**Work request**
In the material below, which lines hold the word "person"? Pick each one out.
··· Study material
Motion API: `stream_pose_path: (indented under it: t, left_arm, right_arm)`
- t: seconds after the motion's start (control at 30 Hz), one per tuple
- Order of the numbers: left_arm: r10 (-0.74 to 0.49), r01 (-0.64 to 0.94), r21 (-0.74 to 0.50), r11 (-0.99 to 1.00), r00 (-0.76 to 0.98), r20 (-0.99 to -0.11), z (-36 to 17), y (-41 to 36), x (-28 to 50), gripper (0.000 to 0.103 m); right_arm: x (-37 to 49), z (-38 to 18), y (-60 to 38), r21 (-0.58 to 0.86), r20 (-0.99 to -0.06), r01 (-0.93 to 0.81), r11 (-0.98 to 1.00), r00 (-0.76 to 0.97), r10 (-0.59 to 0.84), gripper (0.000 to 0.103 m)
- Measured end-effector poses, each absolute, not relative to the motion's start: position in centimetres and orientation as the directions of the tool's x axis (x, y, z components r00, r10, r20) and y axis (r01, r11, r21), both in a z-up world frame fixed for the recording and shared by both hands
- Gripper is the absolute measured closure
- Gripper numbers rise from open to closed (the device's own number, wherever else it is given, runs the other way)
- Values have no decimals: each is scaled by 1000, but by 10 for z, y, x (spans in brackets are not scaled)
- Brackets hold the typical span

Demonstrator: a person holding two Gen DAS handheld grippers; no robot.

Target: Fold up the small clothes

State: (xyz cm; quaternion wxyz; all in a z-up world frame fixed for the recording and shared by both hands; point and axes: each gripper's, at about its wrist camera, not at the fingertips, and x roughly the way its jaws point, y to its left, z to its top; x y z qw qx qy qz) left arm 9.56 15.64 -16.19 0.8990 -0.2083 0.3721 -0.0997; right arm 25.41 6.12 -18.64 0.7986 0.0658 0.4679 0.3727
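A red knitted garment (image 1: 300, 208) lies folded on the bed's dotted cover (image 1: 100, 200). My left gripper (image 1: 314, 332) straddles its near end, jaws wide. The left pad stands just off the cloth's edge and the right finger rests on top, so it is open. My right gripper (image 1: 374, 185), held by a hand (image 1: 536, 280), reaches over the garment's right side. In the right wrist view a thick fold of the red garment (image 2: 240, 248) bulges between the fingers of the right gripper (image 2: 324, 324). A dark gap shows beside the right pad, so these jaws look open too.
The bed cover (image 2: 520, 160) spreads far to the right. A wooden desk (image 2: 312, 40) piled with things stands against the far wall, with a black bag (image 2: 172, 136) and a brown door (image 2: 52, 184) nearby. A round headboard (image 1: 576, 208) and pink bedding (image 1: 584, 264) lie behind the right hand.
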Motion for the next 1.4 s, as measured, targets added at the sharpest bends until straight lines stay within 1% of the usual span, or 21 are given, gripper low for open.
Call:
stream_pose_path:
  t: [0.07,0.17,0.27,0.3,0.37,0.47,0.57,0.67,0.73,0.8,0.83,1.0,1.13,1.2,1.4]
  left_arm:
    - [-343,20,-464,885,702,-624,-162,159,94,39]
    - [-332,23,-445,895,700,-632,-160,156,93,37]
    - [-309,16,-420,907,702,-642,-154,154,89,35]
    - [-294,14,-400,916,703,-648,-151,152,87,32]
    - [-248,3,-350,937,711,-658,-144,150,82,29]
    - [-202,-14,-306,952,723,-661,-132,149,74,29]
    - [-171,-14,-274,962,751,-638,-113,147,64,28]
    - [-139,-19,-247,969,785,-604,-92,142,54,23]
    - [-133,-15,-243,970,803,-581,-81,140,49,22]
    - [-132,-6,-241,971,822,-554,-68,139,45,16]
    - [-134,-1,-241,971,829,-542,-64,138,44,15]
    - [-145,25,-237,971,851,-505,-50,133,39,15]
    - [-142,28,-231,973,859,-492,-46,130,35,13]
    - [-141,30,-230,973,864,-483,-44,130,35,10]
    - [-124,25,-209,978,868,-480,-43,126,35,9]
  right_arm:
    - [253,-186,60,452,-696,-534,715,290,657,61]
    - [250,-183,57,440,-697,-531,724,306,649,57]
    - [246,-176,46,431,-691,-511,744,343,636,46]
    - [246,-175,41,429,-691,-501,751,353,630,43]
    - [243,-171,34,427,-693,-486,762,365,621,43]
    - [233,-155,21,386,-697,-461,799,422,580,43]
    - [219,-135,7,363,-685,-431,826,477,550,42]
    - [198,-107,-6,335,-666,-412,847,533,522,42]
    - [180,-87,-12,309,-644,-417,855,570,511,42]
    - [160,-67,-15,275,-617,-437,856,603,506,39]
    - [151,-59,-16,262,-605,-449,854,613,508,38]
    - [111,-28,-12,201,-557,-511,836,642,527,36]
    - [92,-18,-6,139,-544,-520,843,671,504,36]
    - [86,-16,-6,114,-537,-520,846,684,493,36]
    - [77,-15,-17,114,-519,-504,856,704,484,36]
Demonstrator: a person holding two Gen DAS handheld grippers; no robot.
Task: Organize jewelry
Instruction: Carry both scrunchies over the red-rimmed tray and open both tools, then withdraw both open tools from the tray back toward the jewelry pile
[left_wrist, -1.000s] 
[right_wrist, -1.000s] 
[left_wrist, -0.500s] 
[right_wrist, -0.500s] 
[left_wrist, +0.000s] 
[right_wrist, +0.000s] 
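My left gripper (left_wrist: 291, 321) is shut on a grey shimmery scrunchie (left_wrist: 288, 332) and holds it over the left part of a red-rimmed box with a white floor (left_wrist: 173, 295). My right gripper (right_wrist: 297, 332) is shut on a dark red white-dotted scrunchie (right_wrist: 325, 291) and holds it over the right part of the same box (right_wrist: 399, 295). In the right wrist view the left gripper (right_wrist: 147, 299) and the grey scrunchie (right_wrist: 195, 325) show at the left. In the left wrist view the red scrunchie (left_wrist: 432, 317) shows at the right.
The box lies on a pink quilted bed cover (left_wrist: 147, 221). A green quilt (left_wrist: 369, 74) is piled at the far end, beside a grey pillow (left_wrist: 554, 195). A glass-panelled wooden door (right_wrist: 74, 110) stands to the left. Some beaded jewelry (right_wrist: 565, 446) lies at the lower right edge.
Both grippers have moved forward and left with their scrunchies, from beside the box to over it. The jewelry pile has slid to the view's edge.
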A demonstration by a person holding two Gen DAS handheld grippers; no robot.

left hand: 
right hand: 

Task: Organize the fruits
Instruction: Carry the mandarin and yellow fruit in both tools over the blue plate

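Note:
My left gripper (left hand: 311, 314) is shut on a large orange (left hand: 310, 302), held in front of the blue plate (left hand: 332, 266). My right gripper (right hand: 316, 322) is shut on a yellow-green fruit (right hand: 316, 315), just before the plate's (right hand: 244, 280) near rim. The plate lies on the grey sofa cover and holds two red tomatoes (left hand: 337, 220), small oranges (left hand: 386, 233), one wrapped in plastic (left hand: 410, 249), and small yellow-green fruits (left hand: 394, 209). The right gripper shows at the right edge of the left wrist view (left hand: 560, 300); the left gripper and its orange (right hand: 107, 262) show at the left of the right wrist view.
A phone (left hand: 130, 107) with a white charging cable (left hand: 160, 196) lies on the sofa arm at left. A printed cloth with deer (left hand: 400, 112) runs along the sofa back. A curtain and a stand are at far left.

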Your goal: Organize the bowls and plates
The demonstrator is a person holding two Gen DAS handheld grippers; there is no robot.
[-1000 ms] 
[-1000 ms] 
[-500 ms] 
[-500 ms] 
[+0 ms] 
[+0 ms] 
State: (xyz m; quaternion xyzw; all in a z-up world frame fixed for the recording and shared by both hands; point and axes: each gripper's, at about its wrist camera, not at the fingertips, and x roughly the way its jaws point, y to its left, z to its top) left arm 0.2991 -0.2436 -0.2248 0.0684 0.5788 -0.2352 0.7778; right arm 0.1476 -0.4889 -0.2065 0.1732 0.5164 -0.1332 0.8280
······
**Written answer**
Demonstrator: a person holding two Gen DAS handheld grippers; no robot.
Demonstrator: a person holding two Gen DAS handheld grippers; no robot.
A demonstration by a person holding two Gen DAS handheld grippers; no robot.
The demonstrator is a person holding two Gen DAS handheld grippers; there is no robot.

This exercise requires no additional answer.